• **WHAT TO WORK ON**
Repeat the records below word for word.
:: RECORD SET ::
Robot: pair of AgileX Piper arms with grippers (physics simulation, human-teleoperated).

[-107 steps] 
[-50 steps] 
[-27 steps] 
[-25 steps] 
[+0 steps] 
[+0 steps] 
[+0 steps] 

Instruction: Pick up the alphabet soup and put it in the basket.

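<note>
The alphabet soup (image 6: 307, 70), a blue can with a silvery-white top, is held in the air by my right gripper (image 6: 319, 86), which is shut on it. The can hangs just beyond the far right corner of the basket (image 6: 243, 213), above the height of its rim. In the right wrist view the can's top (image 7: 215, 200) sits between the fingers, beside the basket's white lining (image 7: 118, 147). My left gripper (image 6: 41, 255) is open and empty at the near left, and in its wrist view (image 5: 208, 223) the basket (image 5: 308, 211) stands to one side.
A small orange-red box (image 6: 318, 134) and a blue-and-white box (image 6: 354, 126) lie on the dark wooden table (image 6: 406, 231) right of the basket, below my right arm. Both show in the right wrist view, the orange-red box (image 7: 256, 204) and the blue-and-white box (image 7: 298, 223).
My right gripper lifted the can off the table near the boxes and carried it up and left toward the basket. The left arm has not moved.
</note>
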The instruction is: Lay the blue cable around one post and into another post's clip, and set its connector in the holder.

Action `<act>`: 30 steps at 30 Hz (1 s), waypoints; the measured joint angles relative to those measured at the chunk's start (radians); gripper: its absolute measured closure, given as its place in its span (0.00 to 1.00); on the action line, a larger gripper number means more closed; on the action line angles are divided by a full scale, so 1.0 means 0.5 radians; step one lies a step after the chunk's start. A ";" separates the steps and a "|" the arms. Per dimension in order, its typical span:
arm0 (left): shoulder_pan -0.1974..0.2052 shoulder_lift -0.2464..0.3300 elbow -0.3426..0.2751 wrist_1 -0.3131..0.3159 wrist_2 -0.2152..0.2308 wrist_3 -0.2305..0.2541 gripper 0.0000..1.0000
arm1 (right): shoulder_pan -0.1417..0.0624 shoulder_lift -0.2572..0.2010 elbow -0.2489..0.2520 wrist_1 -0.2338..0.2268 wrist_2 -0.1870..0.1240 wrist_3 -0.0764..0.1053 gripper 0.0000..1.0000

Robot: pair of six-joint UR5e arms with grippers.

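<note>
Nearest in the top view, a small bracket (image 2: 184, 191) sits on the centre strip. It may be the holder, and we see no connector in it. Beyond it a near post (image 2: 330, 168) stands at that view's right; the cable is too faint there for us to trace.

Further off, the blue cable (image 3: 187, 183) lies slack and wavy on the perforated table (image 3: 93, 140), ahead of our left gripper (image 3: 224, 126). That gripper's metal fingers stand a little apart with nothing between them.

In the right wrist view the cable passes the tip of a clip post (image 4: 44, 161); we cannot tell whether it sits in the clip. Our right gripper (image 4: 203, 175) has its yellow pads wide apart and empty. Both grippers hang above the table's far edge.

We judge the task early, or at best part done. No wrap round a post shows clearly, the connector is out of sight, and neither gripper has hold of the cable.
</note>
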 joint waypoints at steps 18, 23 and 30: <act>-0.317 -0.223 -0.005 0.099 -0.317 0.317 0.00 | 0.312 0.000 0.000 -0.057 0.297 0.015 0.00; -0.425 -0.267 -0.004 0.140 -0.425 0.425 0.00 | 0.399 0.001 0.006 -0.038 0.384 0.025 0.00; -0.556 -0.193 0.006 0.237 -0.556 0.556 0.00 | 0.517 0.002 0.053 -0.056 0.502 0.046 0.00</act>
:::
• **REPLY TO THE EXERCISE**
Robot: pair of AgileX Piper arms with grippers (physics simulation, human-teleoperated).

[-107 steps] 
[-50 steps] 
[-27 steps] 
[-25 steps] 
[+0 steps] 
[+0 steps] 
[+0 steps] 

Instruction: Pick up the alphabet soup and put it in the basket.

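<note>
The alphabet soup (image 6: 307, 70), a blue can with a silvery-white top, is held in the air by my right gripper (image 6: 319, 86), which is shut on it. The can hangs just beyond the far right corner of the basket (image 6: 243, 213), above the height of its rim. In the right wrist view the can's top (image 7: 215, 200) sits between the fingers, beside the basket's white lining (image 7: 118, 147). My left gripper (image 6: 41, 255) is open and empty at the near left, and in its wrist view (image 5: 208, 223) the basket (image 5: 308, 211) stands to one side.
A small orange-red box (image 6: 318, 134) and a blue-and-white box (image 6: 354, 126) lie on the dark wooden table (image 6: 406, 231) right of the basket, below my right arm. Both show in the right wrist view, the orange-red box (image 7: 256, 204) and the blue-and-white box (image 7: 298, 223).
My right gripper lifted the can off the table near the boxes and carried it up and left toward the basket. The left arm has not moved.
</note>
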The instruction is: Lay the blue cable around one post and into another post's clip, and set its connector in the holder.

Action `<act>`: 30 steps at 30 Hz (1 s), waypoints; the measured joint angles relative to those measured at the chunk's start (radians); gripper: its absolute measured closure, given as its place in its span (0.00 to 1.00); on the action line, a larger gripper number means more closed; on the action line angles are divided by a full scale, so 1.0 means 0.5 radians; step one lies a step after the chunk's start. A ";" separates the steps and a "|" the arms. Per dimension in order, its typical span:
arm0 (left): shoulder_pan -0.1974..0.2052 shoulder_lift -0.2464..0.3300 elbow -0.3426..0.2751 wrist_1 -0.3131..0.3159 wrist_2 -0.2152..0.2308 wrist_3 -0.2305..0.2541 gripper 0.0000..1.0000
arm1 (right): shoulder_pan -0.1417..0.0624 shoulder_lift -0.2572..0.2010 elbow -0.2489..0.2520 wrist_1 -0.2338..0.2268 wrist_2 -0.1870..0.1240 wrist_3 -0.0764..0.1053 gripper 0.0000..1.0000

Robot: pair of six-joint UR5e arms with grippers.

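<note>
Nearest in the top view, a small bracket (image 2: 184, 191) sits on the centre strip. It may be the holder, and we see no connector in it. Beyond it a near post (image 2: 330, 168) stands at that view's right; the cable is too faint there for us to trace.

Further off, the blue cable (image 3: 187, 183) lies slack and wavy on the perforated table (image 3: 93, 140), ahead of our left gripper (image 3: 224, 126). That gripper's metal fingers stand a little apart with nothing between them.

In the right wrist view the cable passes the tip of a clip post (image 4: 44, 161); we cannot tell whether it sits in the clip. Our right gripper (image 4: 203, 175) has its yellow pads wide apart and empty. Both grippers hang above the table's far edge.

We judge the task early, or at best part done. No wrap round a post shows clearly, the connector is out of sight, and neither gripper has hold of the cable.
</note>
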 joint waypoints at steps 18, 23 and 30: <act>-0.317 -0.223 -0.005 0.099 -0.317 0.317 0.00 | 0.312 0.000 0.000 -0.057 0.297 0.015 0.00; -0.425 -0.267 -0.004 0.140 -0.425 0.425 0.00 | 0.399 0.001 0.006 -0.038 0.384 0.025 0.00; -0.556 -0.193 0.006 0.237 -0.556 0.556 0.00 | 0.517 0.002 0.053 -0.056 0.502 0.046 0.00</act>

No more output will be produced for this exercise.